La política no se reduce a sus formas de comunicación, pero es lo que vemos. En la expectativa, la escena de la gestualidad tiene un peso superior al de los hechos, por eso un país entero puede estar pendiente de lo que sucede detrás del portón verde de Olivos, donde es imposible que esté pasando algo concreto, más allá de afiebradas conversaciones. Los hechos vendrán después, primero se esperan las decisiones que serán las que motivarán conductas.
El factor decisivo es la atención: el avance de la tecnología produjo cambios en los hábitos de consumo de información y entretenimiento, y ya no es un secreto que los públicos o las audiencias, todos términos amplios e imprecisos si los aplicamos a la política, se perfilan más como consumidores desconectados de los asuntos políticos que como un ciudadano de la democracia representativa. El fin de semana, y los días que le siguieron, fueron para el gobierno una enorme pérdida de tiempo y de oportunidades para instalar una creencia, teniendo toda la atención puesta en él.
Desde sus orígenes, la semiótica clásica describe el proceso de generación de sentido a partir de los hechos concretos, los que podemos llamar “de la realidad”. En otras palabras, cómo hacemos los seres humanos para “entender” el mundo que nos rodea. En “La fijación de una creencia”, el padre fundador de la semiótica, Charles Peirce, destaca que “nuestras creencias guían nuestros deseos y conforman nuestras acciones”, y asegura que quien cree en algo determina por aquella creencia la manera en la que va a comportarse.

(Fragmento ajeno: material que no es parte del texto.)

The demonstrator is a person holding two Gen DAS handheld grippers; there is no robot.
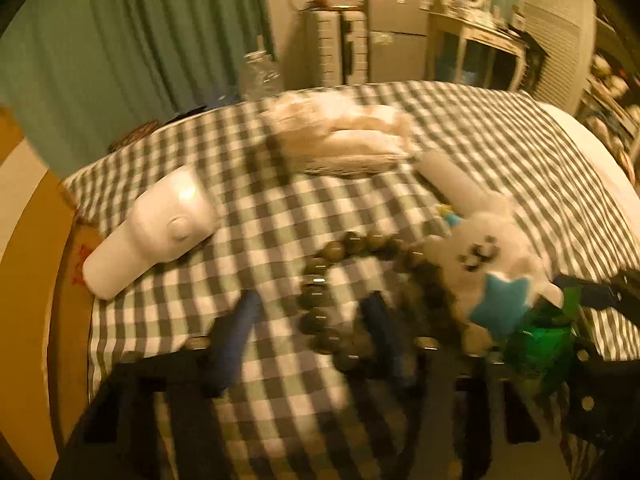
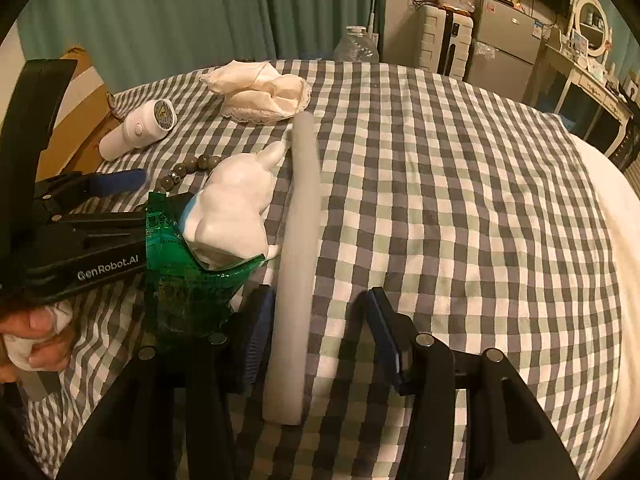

El norteamericano denomina, además, “la irritación de la duda” a la búsqueda por aferrarse a pensamientos que le permitan cesar en la incertidumbre. El cerebro busca descansar en algo que satisfaga el deseo, de allí se desprende que ratificar una creencia previa es más sencillo que problematizarse con una nueva.
Por eso, podemos analizar el problema del gobierno desde tres ejes: el político, en su relación con el poder; el económico, indisolublemente relacionado con el primero; y el simbólico, basado en sus problemas de comunicación para construir narrativas de sí mismo que le permitan suplir su incapacidad en el plano real, y generar percepciones que, aunque sean aspiracionales o imaginarias, modifiquen la relación con sus gobernados.
El problema del factor simbólico, en el que nunca hizo pie el gobierno, ni siquiera cuando tuvo un 80% de imagen positiva, involucra aspectos muy sensibles en el campo de la percepción: la mencionada dificultad para captar la atención, la reducida capacidad de abstracción de quienes “leen” los discursos, la escasa tolerancia y permanencia, las burbujas de filtro de los algoritmos, los preconceptos y el nulo interés por lo verdadero, reemplazado por la ratificación de la creencia previa, movimiento natural del cerebro hacia una comodidad muy valorada en estos tiempos.
Así, el gobierno desaprovechó -quizá- la última oportunidad de refundarse: la salida inmediata, aunque no definitiva, luego de ver rodar la cabeza del ministro de Economía Martín Guzmán, era la de capitalizar la atención de propios y ajenos y reemplazar hechos por narrativas. No pudo, no quiso o no supo hacerlo.
En lugar de eso, optó por el silencio de la palabra presidencial, vilipendiada hasta la parodia en otras oportunidades, pero cuya ausencia marca el tono actual de la creencia: el Presidente decidió abandonar ciertas batallas, ya no las dará. Hay una iniciativa que no tiene ni tendrá, su devenir será sobrevivir, porque el primer domingo de julio se fijó con más fuerza una percepción: en un mandato de cuatro años, el tercero es el más desafiante, porque, si hay capital político, se prioriza el horizonte de la reelección; y si ya se es un lame duck, un pato rengo, no se podrá alcanzar al resto de la bandada y ninguna batalla política se puede ganar desde esa posición. Remover esa creencia es lo que debía hacer el Presidente el domingo, pero la reforzó todavía más, y eso se fija como una certeza para quienes ya creían que lo sabían. No importa si es verdad o no.